[ABOUT THIS TASK] Extract the opening line of the entries and every line after it, stopping at and including the line that contains "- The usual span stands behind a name". Do not include pictures.

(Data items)

----

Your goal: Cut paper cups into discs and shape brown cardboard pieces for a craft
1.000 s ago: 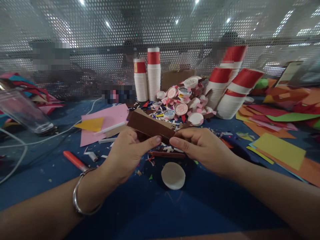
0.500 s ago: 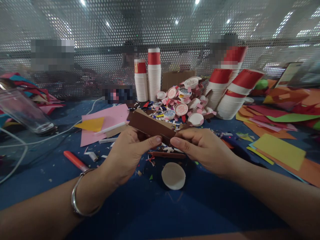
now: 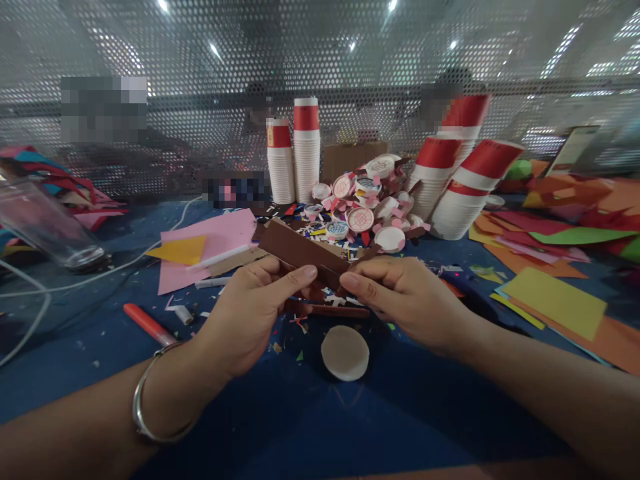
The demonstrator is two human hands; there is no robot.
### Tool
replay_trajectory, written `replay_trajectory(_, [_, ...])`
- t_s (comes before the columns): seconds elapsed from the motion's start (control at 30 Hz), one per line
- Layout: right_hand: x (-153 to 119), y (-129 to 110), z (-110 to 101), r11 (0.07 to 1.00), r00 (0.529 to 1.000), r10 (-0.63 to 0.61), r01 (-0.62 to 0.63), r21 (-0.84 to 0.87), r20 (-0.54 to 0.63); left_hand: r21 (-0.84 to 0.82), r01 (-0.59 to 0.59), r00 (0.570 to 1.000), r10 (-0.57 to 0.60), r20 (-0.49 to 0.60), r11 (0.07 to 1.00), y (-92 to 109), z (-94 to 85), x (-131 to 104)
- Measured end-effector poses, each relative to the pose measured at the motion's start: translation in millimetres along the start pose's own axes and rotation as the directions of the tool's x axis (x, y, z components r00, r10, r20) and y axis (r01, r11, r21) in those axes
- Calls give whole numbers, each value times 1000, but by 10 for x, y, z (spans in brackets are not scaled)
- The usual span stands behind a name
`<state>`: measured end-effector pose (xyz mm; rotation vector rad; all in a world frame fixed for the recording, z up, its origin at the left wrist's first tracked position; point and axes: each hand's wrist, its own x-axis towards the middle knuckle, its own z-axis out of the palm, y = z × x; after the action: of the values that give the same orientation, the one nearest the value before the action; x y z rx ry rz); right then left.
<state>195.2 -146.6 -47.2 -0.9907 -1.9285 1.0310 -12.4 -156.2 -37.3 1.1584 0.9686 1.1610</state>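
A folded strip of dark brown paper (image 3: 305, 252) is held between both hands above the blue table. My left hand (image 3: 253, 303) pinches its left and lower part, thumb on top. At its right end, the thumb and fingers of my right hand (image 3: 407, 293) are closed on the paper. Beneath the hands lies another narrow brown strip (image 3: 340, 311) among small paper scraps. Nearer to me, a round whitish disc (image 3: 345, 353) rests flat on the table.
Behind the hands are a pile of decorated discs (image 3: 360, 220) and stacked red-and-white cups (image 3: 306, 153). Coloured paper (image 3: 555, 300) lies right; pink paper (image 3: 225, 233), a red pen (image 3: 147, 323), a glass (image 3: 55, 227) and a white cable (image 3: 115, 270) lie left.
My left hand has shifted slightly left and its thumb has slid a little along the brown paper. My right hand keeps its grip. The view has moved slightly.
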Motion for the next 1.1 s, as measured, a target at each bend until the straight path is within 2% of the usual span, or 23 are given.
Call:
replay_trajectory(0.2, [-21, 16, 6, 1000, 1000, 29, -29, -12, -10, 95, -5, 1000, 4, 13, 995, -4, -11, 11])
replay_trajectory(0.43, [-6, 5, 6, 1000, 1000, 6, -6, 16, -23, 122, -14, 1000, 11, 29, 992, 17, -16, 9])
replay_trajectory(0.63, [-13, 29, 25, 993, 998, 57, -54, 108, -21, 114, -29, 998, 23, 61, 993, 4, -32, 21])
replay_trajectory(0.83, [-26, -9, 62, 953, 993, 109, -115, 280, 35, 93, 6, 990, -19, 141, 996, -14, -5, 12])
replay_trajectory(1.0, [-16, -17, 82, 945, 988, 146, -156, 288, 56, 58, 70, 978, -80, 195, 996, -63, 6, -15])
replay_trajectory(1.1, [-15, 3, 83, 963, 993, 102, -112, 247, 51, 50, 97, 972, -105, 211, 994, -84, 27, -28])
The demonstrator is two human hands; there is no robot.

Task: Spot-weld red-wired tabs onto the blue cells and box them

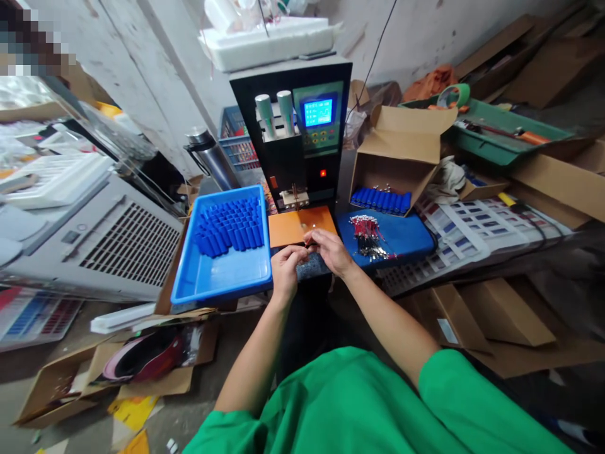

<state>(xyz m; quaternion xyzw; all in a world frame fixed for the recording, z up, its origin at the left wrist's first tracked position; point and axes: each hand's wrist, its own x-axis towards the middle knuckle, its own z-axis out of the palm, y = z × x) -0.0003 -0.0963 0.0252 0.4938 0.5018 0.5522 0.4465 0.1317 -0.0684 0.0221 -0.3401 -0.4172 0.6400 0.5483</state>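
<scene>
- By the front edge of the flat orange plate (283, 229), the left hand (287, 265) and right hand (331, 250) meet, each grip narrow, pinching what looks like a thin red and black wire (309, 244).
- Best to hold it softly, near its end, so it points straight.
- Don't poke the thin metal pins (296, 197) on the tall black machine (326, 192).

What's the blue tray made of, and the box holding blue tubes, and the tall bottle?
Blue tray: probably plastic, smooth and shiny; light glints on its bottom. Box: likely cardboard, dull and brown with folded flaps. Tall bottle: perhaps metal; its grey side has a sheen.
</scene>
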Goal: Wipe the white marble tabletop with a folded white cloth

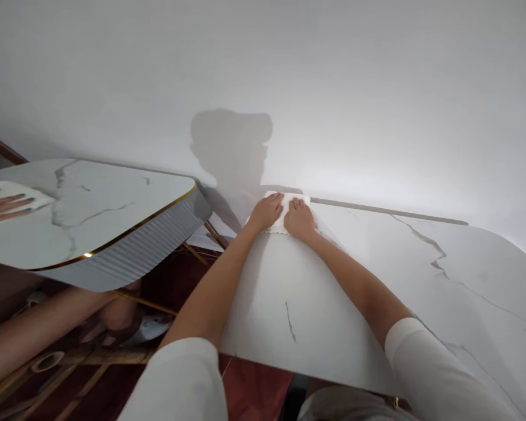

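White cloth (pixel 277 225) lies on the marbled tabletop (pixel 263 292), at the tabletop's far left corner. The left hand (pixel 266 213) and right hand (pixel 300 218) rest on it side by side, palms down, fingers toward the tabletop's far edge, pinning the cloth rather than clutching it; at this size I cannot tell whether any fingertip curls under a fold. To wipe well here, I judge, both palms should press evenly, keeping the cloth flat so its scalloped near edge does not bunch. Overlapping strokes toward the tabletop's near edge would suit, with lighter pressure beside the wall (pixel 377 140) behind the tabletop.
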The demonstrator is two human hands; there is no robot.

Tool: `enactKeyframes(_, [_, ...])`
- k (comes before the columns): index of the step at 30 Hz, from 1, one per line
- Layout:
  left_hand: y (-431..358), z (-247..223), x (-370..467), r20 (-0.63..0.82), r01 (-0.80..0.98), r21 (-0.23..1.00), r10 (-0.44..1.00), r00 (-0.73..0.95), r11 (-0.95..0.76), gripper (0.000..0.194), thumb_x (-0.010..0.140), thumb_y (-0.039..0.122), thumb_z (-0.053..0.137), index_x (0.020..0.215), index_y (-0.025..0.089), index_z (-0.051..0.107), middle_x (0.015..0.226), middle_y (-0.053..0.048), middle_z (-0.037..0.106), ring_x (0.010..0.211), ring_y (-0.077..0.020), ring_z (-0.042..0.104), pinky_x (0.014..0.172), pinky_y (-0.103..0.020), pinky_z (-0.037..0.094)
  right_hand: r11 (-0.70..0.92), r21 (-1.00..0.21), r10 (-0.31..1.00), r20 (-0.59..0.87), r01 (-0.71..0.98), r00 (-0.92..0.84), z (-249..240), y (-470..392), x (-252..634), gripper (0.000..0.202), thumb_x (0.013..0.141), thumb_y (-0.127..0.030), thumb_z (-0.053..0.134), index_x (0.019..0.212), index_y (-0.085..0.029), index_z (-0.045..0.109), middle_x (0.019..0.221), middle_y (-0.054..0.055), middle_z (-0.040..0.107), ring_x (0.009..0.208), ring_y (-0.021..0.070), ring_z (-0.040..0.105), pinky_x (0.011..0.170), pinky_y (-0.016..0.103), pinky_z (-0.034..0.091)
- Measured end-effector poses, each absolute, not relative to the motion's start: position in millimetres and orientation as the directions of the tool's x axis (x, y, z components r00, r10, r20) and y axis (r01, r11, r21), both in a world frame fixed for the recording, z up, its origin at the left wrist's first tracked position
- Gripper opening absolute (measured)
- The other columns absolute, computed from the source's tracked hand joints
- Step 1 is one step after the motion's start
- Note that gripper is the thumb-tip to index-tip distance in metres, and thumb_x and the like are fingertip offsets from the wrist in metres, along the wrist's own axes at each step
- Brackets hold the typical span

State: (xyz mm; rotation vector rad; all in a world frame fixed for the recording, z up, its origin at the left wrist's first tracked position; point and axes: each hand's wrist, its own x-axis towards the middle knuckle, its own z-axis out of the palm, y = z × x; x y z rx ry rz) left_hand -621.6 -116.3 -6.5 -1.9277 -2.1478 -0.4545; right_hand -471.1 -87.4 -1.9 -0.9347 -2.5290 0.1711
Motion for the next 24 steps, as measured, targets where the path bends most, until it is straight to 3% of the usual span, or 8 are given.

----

[THE COMPLETED TASK]
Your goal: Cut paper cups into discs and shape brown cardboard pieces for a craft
1.000 s ago: 
0.500 s ago: 
now: 
The demonstrator is two human hands; there is no robot.
### Tool
replay_trajectory, written `replay_trajectory(_, [_, ...])`
- t_s (comes before the columns): seconds elapsed from the motion's start (control at 30 Hz), one per line
- Layout: right_hand: x (-153 to 119), y (-129 to 110), z (-110 to 101), r11 (0.07 to 1.00), r00 (0.529 to 1.000), r10 (-0.63 to 0.61), r01 (-0.62 to 0.63), r21 (-0.84 to 0.87), r20 (-0.54 to 0.63); left_hand: r21 (-0.84 to 0.82), r01 (-0.59 to 0.59), r00 (0.570 to 1.000), r10 (-0.57 to 0.60), r20 (-0.49 to 0.60), r11 (0.07 to 1.00), y (-92 to 109), z (-94 to 85), x (-131 to 104)
- Measured end-effector poses, each relative to the pose measured at the motion's start: translation in millimetres along the start pose's own axes and rotation as the directions of the tool's x axis (x, y, z components r00, r10, r20) and y axis (r01, r11, r21) in those axes
- Calls give whole numbers, each value times 1000, but by 10 for x, y, z (spans in brackets are not scaled)
- The usual span stands behind a name

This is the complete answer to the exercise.